As I return from a weekend get-away spent in Oxford, I must confess to having spent my reading time in a rather geeky way – reading about how to be ‘Bit Literate’.

“Bit Literacy” is both a book title and a descriptor for being efficient in our handling of digital data. The benefits of being bit literate in some manner of speaking can apply equally to domestic and commercial situations and are mostly common sense, such as ‘never send hundreds of photographs by email’ or ‘always have a backup’. ‘Consider the user’ and ‘consider your future self’ seem to be constant reminders and motivators through the text.

In his book, Mark Hurst describes quite concisely the problems most computer users describe. His prescription is essentially a good dose of common sense, but some aspects of his book are less than obvious, and essentially involve taking the time and discipline to only use proprietary tools or filesystems (such as Microsoft Word, or pretty much any email client) when absolutely necessary, and to use simpler, more open methods such as creating and storing most textual data as ASCII .txt files from Notepad or TextEdit.

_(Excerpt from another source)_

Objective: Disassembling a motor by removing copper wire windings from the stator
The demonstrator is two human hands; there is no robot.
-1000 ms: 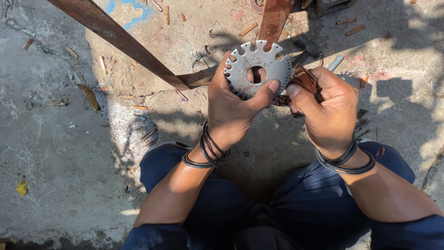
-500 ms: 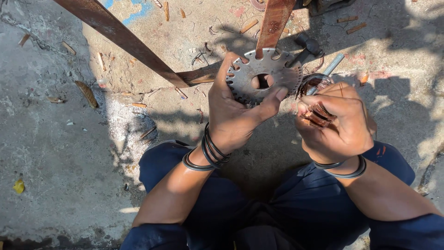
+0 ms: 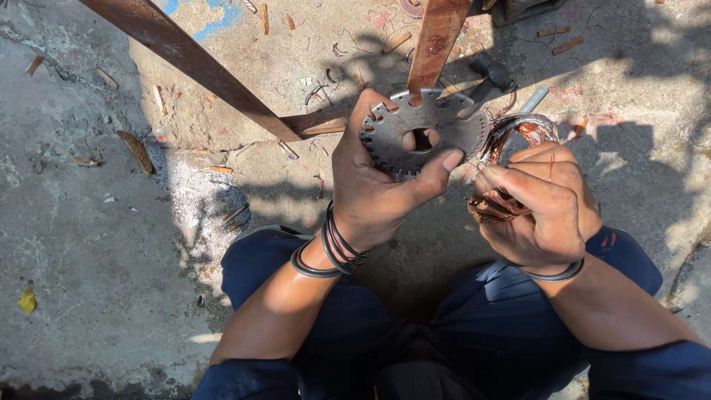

Hurst writes in a way that appears to draw more from experience and experimentation than commercially-driven bias. While some if his suggestions seem outlandish to many, I will certainly make a point to try out his methods in the coming weeks – many of them appeal to my own ideals and filekeeping methods anyway. In time, I predict I’ll be recommending all commercial organisations (my own employer included) train their staff with such methods and enforce the use thereof.

Watch this space. Thank you Mark for your informative guide.